Recorded data

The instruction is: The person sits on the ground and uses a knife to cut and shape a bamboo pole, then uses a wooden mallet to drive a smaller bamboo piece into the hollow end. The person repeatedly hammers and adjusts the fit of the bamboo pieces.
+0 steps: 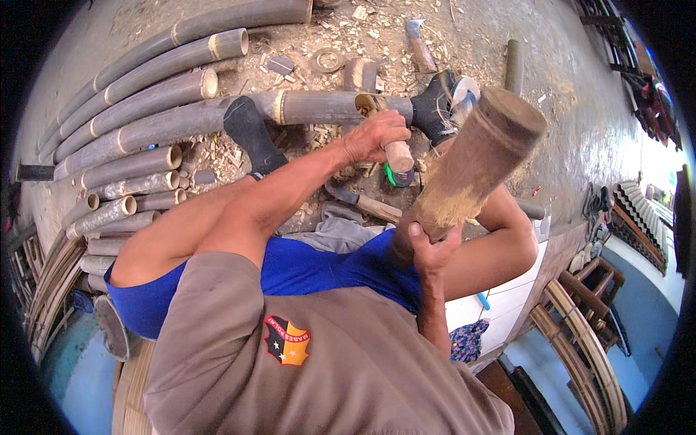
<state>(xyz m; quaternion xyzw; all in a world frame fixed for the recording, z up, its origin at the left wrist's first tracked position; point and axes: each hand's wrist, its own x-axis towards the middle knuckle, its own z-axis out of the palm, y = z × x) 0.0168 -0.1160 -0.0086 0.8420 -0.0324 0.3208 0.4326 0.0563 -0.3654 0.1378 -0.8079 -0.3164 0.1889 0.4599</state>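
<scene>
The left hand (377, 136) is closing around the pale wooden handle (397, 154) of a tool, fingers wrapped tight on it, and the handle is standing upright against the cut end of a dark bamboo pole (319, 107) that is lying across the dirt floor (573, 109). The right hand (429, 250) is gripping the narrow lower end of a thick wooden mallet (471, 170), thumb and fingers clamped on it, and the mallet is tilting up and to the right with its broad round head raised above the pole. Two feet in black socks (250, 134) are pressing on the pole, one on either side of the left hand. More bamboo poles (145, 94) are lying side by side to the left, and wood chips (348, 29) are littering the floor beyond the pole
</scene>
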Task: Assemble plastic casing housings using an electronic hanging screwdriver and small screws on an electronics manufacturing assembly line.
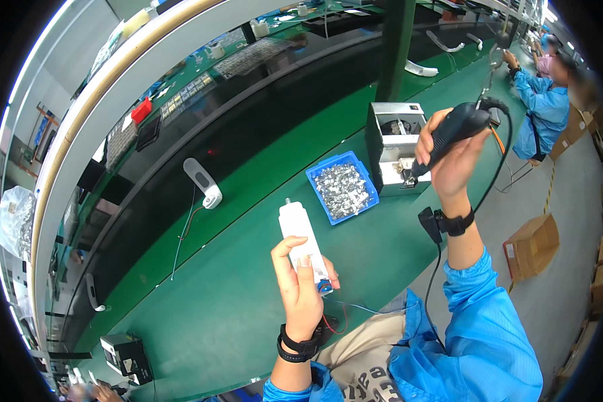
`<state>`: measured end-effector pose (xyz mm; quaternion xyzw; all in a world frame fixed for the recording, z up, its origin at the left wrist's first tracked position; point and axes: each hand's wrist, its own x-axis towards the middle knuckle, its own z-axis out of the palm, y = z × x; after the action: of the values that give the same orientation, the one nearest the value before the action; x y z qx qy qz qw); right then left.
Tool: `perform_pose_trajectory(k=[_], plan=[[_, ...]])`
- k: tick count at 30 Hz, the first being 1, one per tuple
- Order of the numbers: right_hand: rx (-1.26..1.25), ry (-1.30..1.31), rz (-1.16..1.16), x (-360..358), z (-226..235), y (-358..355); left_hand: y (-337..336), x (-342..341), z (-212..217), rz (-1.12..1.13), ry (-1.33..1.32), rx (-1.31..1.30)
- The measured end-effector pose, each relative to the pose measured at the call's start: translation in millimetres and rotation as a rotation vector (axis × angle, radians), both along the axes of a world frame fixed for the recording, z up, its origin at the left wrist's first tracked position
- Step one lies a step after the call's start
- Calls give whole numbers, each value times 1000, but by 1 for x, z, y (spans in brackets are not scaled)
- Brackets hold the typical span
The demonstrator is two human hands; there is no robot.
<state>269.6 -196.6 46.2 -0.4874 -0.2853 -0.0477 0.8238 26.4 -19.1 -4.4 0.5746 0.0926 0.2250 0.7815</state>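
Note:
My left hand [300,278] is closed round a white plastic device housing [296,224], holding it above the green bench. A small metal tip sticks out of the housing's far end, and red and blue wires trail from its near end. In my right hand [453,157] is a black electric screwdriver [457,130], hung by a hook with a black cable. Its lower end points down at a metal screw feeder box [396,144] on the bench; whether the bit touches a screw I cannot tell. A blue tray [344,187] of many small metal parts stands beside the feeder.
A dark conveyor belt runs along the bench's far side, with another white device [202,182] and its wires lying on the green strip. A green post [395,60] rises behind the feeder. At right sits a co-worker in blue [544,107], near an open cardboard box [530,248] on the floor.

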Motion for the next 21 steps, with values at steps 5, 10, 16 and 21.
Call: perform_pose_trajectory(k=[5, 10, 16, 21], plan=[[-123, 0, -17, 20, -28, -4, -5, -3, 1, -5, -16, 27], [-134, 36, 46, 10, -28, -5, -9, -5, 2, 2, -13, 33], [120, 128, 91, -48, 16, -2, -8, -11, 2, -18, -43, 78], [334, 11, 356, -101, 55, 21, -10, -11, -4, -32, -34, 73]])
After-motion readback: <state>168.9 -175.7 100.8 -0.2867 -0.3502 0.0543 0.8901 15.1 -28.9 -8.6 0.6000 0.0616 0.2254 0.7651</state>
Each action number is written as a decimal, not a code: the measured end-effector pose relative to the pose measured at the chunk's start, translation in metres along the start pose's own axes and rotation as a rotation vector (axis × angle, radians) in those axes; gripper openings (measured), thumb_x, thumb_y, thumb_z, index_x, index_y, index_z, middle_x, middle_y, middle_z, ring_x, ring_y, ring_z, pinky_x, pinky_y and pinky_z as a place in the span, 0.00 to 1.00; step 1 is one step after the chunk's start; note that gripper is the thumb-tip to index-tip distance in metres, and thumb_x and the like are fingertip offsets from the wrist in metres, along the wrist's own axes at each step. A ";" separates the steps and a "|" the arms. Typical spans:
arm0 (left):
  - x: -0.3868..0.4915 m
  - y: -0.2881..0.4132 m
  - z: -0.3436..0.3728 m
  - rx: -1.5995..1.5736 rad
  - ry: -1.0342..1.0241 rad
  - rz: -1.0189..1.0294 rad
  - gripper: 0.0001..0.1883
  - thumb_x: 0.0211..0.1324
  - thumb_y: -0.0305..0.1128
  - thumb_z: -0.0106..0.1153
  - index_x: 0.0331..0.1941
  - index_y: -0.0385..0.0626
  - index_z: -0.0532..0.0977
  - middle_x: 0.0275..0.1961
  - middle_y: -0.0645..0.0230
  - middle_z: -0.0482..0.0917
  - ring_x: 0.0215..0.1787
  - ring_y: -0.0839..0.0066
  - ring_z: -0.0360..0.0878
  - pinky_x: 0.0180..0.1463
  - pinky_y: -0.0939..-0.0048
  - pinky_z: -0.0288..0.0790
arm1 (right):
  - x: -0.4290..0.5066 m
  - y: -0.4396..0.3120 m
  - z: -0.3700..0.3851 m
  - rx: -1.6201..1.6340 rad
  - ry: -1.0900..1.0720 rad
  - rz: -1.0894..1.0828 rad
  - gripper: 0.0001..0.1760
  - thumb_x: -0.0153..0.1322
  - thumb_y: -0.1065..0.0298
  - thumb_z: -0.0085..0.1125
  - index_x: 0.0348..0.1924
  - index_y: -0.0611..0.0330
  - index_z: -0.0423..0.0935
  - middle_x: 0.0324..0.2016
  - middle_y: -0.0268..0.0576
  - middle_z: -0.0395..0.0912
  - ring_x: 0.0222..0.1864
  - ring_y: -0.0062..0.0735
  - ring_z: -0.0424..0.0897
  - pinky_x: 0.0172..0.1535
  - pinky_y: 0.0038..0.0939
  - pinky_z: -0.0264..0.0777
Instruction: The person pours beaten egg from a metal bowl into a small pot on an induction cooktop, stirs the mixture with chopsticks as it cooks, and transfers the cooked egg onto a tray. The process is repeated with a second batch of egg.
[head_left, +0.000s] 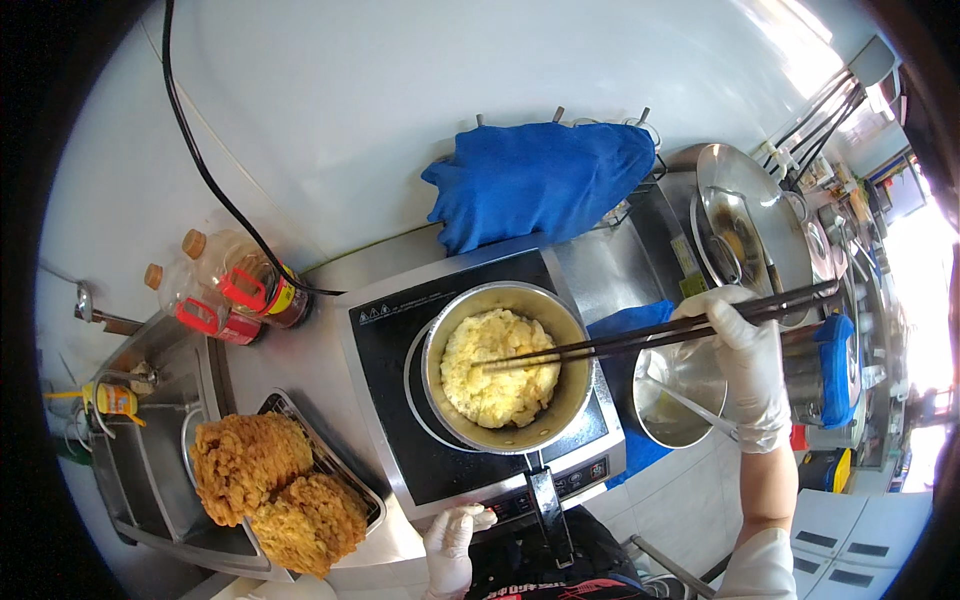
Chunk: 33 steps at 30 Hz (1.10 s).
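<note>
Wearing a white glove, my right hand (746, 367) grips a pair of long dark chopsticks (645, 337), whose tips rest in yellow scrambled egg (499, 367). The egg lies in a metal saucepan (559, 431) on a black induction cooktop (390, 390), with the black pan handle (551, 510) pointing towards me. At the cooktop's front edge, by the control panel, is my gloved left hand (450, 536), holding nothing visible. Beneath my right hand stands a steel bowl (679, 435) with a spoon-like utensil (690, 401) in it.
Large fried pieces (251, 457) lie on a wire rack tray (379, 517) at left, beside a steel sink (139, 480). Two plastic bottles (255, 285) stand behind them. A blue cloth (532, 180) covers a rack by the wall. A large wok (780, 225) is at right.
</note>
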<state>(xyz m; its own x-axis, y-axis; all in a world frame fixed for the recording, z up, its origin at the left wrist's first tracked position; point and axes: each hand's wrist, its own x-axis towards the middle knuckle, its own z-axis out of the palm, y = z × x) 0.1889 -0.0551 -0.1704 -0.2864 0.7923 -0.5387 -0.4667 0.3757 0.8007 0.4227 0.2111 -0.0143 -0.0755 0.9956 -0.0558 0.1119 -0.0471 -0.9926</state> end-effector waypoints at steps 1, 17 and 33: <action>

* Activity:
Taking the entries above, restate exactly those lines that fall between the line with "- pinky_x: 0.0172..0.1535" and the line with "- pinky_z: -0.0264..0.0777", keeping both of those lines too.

* Output for this task:
  - pinky_x: 0.0172..0.1535
  - pinky_y: 0.0038..0.0939
  - pinky_z: -0.0264..0.0777

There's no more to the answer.